Even journalists who write about AIDS heretics are not immune from reprisals. One writer for the Miami Herald was fired for criticizing AZT after a letter-writing attack from Martin Delaney, director of Project Inform, an AIDS activist group. Project Inform--which is funded by Burroughs-Wellcome, the developers of AZT whose sales depend on the HIV hypothesis--makes a practice of attacking the reputations and jobs of journalists who publicize questions about the hypothesis. Delaney circulated a six-page diatribe containing personal attacks on the AIDS heretics, accusing Spin's Celia Farber of spreading misinformation and of being a threat to public health. He even argued that she should be prohibited from writing about the subject.

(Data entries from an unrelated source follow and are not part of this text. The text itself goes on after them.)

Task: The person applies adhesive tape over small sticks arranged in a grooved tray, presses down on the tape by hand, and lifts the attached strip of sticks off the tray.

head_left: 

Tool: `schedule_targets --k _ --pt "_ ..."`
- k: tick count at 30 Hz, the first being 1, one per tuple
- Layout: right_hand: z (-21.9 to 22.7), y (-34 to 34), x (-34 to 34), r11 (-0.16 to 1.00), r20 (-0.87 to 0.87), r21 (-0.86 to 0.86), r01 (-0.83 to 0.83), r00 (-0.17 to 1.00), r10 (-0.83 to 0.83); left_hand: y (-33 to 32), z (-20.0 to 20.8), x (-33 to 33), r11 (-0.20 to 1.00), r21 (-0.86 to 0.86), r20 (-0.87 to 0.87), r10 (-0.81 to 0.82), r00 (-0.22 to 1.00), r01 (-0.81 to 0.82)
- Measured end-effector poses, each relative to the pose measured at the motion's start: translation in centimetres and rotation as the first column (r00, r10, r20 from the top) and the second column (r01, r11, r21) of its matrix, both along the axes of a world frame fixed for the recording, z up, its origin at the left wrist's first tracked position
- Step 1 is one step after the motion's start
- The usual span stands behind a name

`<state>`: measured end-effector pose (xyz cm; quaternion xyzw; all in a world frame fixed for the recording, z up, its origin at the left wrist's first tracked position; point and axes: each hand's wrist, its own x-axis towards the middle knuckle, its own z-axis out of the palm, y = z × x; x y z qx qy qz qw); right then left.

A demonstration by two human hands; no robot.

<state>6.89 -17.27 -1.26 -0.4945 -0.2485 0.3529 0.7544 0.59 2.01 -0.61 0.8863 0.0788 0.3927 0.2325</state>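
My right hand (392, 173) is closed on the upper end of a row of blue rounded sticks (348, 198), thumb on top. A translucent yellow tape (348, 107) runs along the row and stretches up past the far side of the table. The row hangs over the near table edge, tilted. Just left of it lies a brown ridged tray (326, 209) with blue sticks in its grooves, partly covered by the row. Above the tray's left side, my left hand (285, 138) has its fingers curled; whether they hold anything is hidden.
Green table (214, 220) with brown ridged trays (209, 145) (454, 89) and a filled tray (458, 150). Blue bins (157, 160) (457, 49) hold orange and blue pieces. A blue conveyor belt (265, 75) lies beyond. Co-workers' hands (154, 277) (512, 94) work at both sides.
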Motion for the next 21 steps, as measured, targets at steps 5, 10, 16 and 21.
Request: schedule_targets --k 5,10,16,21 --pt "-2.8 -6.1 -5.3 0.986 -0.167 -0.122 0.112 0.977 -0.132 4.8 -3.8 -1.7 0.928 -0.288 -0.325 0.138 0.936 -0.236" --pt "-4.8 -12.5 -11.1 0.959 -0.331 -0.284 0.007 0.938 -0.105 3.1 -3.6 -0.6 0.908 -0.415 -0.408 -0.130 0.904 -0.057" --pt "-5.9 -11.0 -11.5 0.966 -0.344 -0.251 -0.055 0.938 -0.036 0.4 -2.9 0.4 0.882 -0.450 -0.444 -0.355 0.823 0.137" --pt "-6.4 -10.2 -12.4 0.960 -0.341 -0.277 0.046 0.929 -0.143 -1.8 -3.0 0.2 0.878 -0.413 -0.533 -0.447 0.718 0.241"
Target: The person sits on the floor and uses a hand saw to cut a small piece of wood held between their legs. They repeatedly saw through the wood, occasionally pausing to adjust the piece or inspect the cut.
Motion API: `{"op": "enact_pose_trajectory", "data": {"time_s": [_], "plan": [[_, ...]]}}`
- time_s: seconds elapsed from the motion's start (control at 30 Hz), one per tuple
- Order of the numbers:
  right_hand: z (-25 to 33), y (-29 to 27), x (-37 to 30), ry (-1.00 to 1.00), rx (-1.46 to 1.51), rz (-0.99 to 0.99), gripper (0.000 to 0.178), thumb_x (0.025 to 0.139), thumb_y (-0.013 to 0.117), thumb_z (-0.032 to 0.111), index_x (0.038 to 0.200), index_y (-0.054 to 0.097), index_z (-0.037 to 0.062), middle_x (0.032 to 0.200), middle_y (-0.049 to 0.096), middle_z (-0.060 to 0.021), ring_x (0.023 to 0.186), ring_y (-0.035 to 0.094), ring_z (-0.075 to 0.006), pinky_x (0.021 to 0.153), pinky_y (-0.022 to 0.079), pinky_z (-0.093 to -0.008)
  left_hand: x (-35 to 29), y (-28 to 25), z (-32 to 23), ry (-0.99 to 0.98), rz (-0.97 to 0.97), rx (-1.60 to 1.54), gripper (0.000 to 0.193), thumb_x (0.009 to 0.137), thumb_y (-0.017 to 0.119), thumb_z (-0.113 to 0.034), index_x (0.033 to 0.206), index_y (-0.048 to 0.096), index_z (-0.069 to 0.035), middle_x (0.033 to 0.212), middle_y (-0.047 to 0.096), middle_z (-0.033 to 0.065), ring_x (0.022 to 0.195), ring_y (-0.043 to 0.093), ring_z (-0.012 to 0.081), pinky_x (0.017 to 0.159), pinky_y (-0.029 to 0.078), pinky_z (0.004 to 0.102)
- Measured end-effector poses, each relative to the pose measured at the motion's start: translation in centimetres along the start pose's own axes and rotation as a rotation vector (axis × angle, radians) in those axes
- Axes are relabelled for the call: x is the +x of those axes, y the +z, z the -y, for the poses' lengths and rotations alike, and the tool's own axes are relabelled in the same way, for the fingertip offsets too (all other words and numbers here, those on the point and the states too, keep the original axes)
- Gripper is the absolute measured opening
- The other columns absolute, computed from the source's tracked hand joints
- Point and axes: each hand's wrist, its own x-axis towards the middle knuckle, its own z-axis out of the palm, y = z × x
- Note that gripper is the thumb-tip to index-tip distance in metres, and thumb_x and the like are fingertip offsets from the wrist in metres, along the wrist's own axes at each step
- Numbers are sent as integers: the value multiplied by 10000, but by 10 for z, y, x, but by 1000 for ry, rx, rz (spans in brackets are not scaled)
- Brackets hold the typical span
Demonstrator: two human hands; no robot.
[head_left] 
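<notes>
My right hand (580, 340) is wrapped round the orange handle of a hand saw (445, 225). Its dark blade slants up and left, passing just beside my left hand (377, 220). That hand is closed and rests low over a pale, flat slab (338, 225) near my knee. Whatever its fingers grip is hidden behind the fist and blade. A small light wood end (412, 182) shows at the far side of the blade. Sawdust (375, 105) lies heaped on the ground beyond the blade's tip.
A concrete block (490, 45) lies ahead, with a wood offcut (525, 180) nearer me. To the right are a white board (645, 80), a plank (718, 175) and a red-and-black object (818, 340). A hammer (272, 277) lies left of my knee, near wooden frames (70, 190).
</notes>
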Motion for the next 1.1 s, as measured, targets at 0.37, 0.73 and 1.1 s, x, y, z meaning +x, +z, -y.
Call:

From the beginning the HIV thesis was marinated in fraud and possible professional and pecuniary gain. It appears to be based only on a correlational and epidemiological pattern that ignores other possible explanations. Its importance has expanded beyond the possible wasting of money; if Duesberg and Root-Bernstein are on the right track, then the cries of some radical gay activists are right: the government's promotion of "cures" like AZT and programs such as needle giveaways is claiming lives and ignoring real risks of immunosuppression. Government's dominance of science can only be expected to lead to results like this. Instead of letting a thousand flowers bloom, the government has poured tons of manure on one superficially lovely scientific flower festooned with possibly fatal thorns.
But the diagnosis is not totally bleak: more and more people are beginning to question the orthodoxy. If you look hard enough, you can find the heretical thought even in the press: an article by Duesberg in the Summer 1990 issue of Policy Review, an article or two by iconoclastic right-wing journalist Tom Bethell in National Review and the American Spectator and most of all the writings of the indefatigable Celia Farber of Spin. A floodgate is beginning to burst, especially after this summer's conference in which many doctors came forward to discuss cases that were obviously AIDS but in whom no trace of HIV could be found by even the most sophisticated methods. I have seen the anti-HIV thesis discussed more on TV and in magazines in the last six months than in the prior six years. Even HIV's actual discoverer, Luc Montagnier, now admits that cofactors must be involved. (He hypothesizes a form of bacteria called mycoplasma as a possible culprit.)
Anyone who cares about AIDS, is interested in a curious intellectual adventure, or wants more evidence of how centralization of power and responsibility undermines a flourishing intellectual climate and a healthy culture--healthy in many senses--should read this demanding, often shocking and important book.